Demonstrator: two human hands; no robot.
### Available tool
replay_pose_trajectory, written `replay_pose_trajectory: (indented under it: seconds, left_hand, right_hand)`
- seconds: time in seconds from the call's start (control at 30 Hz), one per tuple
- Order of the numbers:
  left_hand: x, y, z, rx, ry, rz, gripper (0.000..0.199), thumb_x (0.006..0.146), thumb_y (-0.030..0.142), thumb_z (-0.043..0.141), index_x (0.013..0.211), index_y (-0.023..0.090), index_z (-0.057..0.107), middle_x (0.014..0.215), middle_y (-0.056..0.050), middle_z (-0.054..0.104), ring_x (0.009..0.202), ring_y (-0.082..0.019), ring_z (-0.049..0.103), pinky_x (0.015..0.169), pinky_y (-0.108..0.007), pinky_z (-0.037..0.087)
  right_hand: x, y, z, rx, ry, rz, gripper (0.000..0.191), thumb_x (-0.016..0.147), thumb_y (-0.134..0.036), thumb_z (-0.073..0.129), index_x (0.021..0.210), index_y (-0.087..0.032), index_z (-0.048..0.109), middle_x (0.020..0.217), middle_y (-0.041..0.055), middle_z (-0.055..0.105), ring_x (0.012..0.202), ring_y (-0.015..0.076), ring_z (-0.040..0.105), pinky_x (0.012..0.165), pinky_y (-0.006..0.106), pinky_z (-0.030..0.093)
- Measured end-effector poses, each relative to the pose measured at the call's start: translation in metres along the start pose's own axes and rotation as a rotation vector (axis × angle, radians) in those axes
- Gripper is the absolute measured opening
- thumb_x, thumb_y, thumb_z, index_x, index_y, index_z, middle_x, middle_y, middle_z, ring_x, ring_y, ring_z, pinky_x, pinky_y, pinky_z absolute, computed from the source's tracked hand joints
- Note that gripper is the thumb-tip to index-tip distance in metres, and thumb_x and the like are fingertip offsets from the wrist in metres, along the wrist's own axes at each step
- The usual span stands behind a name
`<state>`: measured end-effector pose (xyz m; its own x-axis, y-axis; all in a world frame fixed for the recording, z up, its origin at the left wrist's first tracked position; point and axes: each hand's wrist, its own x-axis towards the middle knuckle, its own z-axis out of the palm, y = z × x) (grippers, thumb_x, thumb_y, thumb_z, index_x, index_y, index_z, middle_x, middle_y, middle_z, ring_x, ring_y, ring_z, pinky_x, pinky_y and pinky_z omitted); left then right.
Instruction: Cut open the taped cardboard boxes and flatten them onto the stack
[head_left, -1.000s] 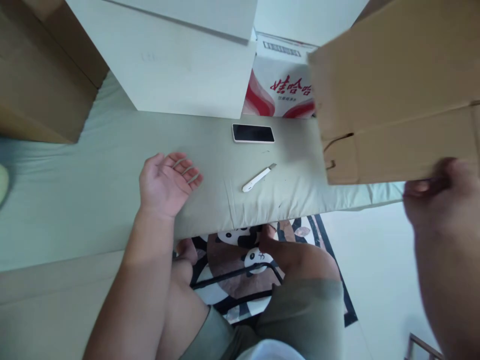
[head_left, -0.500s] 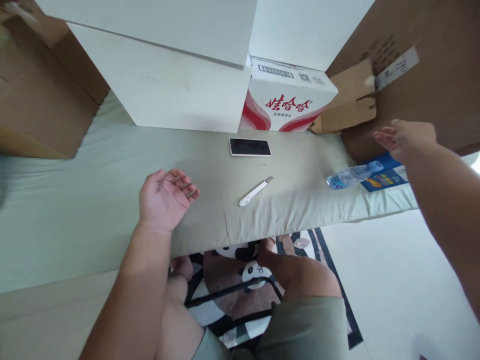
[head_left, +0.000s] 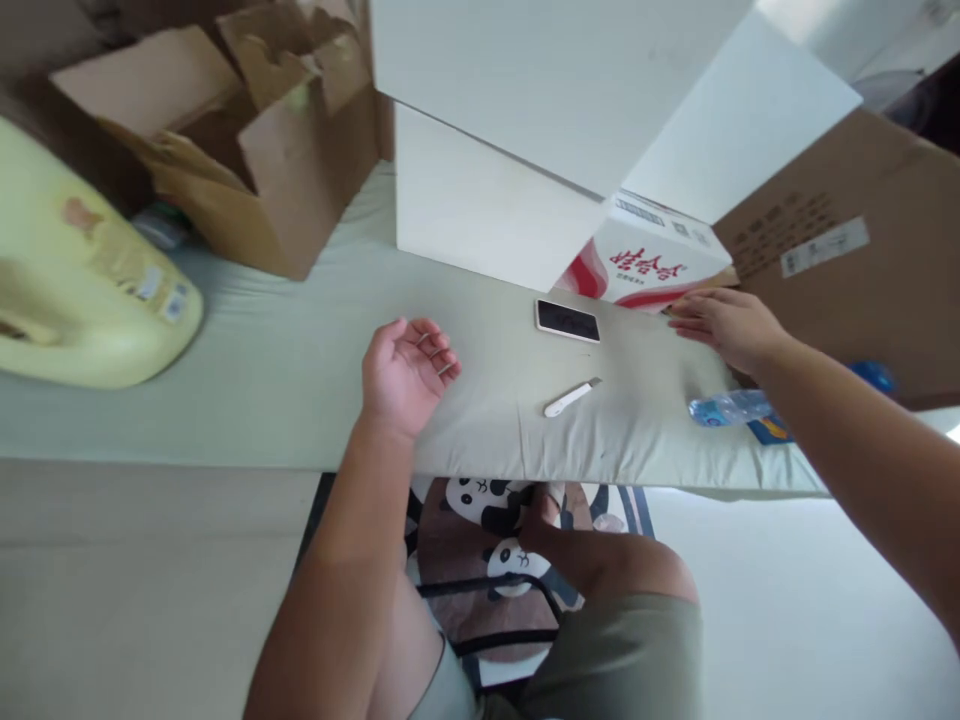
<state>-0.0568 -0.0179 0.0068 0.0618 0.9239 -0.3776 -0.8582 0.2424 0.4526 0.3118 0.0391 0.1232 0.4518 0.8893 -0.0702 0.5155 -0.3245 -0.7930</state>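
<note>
My left hand (head_left: 409, 375) hovers palm up over the pale green cloth (head_left: 285, 370), fingers loosely curled and apart, with nothing in it. Reaching across from the right, my right hand (head_left: 727, 325) is open with fingers stretched out, in front of a small tan cardboard piece (head_left: 729, 277) that it mostly covers; whether they touch I cannot tell. Just left of those fingers is a white and red carton (head_left: 652, 262). Between my hands lie a phone (head_left: 568, 321), its screen dark, and a white utility knife (head_left: 571, 398) with its blade out.
A clear plastic bottle (head_left: 727, 408) lies on a blue box (head_left: 769, 430), partly behind my right forearm. Large white boxes (head_left: 487, 195) stand at the back. An opened cardboard box (head_left: 277, 190) and a yellow jug (head_left: 97, 290) are at left, a big brown carton (head_left: 900, 280) at right.
The view has turned left, bringing the yellow jug into sight. My right hand has moved left from above the bottle to the small cardboard piece. The left hand keeps its open pose.
</note>
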Motion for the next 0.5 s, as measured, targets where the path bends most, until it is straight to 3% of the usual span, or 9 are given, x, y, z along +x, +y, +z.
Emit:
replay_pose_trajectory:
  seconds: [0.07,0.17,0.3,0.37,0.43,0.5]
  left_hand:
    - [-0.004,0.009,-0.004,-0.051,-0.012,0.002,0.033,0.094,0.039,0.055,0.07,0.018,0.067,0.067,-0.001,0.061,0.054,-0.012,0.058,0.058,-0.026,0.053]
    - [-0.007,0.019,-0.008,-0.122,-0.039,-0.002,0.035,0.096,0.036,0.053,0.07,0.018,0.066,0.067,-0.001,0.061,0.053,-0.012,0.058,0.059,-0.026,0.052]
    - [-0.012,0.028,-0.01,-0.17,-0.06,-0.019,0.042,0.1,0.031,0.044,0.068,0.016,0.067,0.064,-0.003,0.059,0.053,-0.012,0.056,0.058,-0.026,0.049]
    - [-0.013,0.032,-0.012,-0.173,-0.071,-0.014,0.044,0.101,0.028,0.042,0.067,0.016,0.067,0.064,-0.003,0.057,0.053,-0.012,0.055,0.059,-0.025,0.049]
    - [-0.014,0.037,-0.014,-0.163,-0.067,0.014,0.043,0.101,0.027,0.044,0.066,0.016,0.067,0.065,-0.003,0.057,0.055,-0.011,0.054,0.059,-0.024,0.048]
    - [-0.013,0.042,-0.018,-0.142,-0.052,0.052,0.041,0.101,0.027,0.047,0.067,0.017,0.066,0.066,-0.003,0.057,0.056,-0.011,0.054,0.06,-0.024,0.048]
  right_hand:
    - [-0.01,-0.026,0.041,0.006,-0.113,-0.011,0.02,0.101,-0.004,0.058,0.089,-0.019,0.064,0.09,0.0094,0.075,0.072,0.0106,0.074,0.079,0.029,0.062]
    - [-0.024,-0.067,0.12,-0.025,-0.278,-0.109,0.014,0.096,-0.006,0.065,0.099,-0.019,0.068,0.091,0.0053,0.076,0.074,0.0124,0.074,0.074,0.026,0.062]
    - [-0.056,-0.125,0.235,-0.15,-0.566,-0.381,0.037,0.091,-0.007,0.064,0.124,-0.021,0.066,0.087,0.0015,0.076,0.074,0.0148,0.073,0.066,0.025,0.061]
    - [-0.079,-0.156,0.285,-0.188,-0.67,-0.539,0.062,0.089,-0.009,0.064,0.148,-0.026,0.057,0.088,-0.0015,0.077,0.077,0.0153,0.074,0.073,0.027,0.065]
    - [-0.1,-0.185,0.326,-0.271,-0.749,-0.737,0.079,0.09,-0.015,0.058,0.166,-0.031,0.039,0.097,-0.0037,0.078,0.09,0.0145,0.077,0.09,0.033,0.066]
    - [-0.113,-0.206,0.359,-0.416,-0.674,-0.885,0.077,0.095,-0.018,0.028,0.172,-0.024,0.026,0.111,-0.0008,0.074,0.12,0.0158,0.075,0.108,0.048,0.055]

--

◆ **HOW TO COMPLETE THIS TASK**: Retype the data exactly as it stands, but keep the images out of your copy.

◆ **THE ANSWER**:
Demonstrator: two human hands; no robot.
### Available tool
replay_pose_trajectory, written `replay_pose_trajectory: (indented under it: seconds, left_hand, right_hand)`
- seconds: time in seconds from the call's start (control at 30 Hz), one per tuple
- Order of the numbers:
  left_hand: x, y, z, rx, ry, rz, gripper (0.000..0.199), thumb_x (0.006..0.146), thumb_y (-0.030..0.142), thumb_z (-0.043..0.141), index_x (0.013..0.211), index_y (-0.023..0.090), index_z (-0.057..0.107), middle_x (0.014..0.215), middle_y (-0.056..0.050), middle_z (-0.054..0.104), ring_x (0.009..0.202), ring_y (-0.082..0.019), ring_z (-0.049..0.103), pinky_x (0.015..0.169), pinky_y (-0.108..0.007), pinky_z (-0.037..0.087)
  right_hand: x, y, z, rx, ry, rz, gripper (0.000..0.191), thumb_x (-0.016..0.147), thumb_y (-0.134..0.036), thumb_z (-0.073..0.129), index_x (0.021..0.210), index_y (-0.087..0.032), index_z (-0.048..0.109), middle_x (0.020..0.217), middle_y (-0.041..0.055), middle_z (-0.055..0.105), ring_x (0.012..0.202), ring_y (-0.015..0.076), ring_z (-0.040..0.105), pinky_x (0.012..0.165), pinky_y (-0.006..0.106), pinky_z (-0.030..0.093)
- Measured end-effector poses, each relative to the pose measured at the call's start: translation in metres along the start pose's own axes and rotation as a rotation vector (axis × angle, radians) in those axes
- Gripper is the absolute measured opening
- thumb_x, thumb_y, thumb_z, index_x, index_y, index_z, middle_x, middle_y, middle_z, ring_x, ring_y, ring_z, pinky_x, pinky_y, pinky_z absolute, computed from the source's tracked hand joints
- Note that gripper is the thumb-tip to index-tip distance in metres, and thumb_x and the like are fingertip offsets from the wrist in metres, along the wrist's own axes at each step
- The usual span stands behind a name
`<state>`: measured end-effector pose (xyz m; its own x-axis, y-axis; all in a world frame fixed for the recording, z up, its origin at the left wrist's first tracked position; point and axes: each hand's wrist, its own x-axis towards the middle knuckle, its own z-axis out of the palm, y = z × x) (grippers, thumb_x, thumb_y, thumb_z, index_x, index_y, index_z, middle_x, middle_y, middle_z, ring_x, ring_y, ring_z, pinky_x, pinky_y and pinky_z omitted); left then right.
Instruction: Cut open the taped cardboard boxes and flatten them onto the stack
[head_left, -1.000s] 
[head_left, -0.500s] 
[head_left, +0.000s] 
<state>-0.0568 -0.0179 0.0068 0.0618 0.9239 -0.3776 -0.8582 0.2424 0.4526 0.3118 0.0391 0.1232 0.4518 0.8893 -0.0702 0.5155 -0.3245 -0.7930</state>
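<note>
My left hand (head_left: 409, 375) hovers palm up over the pale green cloth (head_left: 285, 370), fingers loosely curled and apart, with nothing in it. Reaching across from the right, my right hand (head_left: 727, 325) is open with fingers stretched out, in front of a small tan cardboard piece (head_left: 729, 277) that it mostly covers; whether they touch I cannot tell. Just left of those fingers is a white and red carton (head_left: 652, 262). Between my hands lie a phone (head_left: 568, 321), its screen dark, and a white utility knife (head_left: 571, 398) with its blade out.
A clear plastic bottle (head_left: 727, 408) lies on a blue box (head_left: 769, 430), partly behind my right forearm. Large white boxes (head_left: 487, 195) stand at the back. An opened cardboard box (head_left: 277, 190) and a yellow jug (head_left: 97, 290) are at left, a big brown carton (head_left: 900, 280) at right.
The view has turned left, bringing the yellow jug into sight. My right hand has moved left from above the bottle to the small cardboard piece. The left hand keeps its open pose.
</note>
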Motion for the next 0.5 s, as measured, targets where the path bends most, until it is straight to 3% of the usual span, or 9 are given, x, y, z along +x, +y, +z.
Emit:
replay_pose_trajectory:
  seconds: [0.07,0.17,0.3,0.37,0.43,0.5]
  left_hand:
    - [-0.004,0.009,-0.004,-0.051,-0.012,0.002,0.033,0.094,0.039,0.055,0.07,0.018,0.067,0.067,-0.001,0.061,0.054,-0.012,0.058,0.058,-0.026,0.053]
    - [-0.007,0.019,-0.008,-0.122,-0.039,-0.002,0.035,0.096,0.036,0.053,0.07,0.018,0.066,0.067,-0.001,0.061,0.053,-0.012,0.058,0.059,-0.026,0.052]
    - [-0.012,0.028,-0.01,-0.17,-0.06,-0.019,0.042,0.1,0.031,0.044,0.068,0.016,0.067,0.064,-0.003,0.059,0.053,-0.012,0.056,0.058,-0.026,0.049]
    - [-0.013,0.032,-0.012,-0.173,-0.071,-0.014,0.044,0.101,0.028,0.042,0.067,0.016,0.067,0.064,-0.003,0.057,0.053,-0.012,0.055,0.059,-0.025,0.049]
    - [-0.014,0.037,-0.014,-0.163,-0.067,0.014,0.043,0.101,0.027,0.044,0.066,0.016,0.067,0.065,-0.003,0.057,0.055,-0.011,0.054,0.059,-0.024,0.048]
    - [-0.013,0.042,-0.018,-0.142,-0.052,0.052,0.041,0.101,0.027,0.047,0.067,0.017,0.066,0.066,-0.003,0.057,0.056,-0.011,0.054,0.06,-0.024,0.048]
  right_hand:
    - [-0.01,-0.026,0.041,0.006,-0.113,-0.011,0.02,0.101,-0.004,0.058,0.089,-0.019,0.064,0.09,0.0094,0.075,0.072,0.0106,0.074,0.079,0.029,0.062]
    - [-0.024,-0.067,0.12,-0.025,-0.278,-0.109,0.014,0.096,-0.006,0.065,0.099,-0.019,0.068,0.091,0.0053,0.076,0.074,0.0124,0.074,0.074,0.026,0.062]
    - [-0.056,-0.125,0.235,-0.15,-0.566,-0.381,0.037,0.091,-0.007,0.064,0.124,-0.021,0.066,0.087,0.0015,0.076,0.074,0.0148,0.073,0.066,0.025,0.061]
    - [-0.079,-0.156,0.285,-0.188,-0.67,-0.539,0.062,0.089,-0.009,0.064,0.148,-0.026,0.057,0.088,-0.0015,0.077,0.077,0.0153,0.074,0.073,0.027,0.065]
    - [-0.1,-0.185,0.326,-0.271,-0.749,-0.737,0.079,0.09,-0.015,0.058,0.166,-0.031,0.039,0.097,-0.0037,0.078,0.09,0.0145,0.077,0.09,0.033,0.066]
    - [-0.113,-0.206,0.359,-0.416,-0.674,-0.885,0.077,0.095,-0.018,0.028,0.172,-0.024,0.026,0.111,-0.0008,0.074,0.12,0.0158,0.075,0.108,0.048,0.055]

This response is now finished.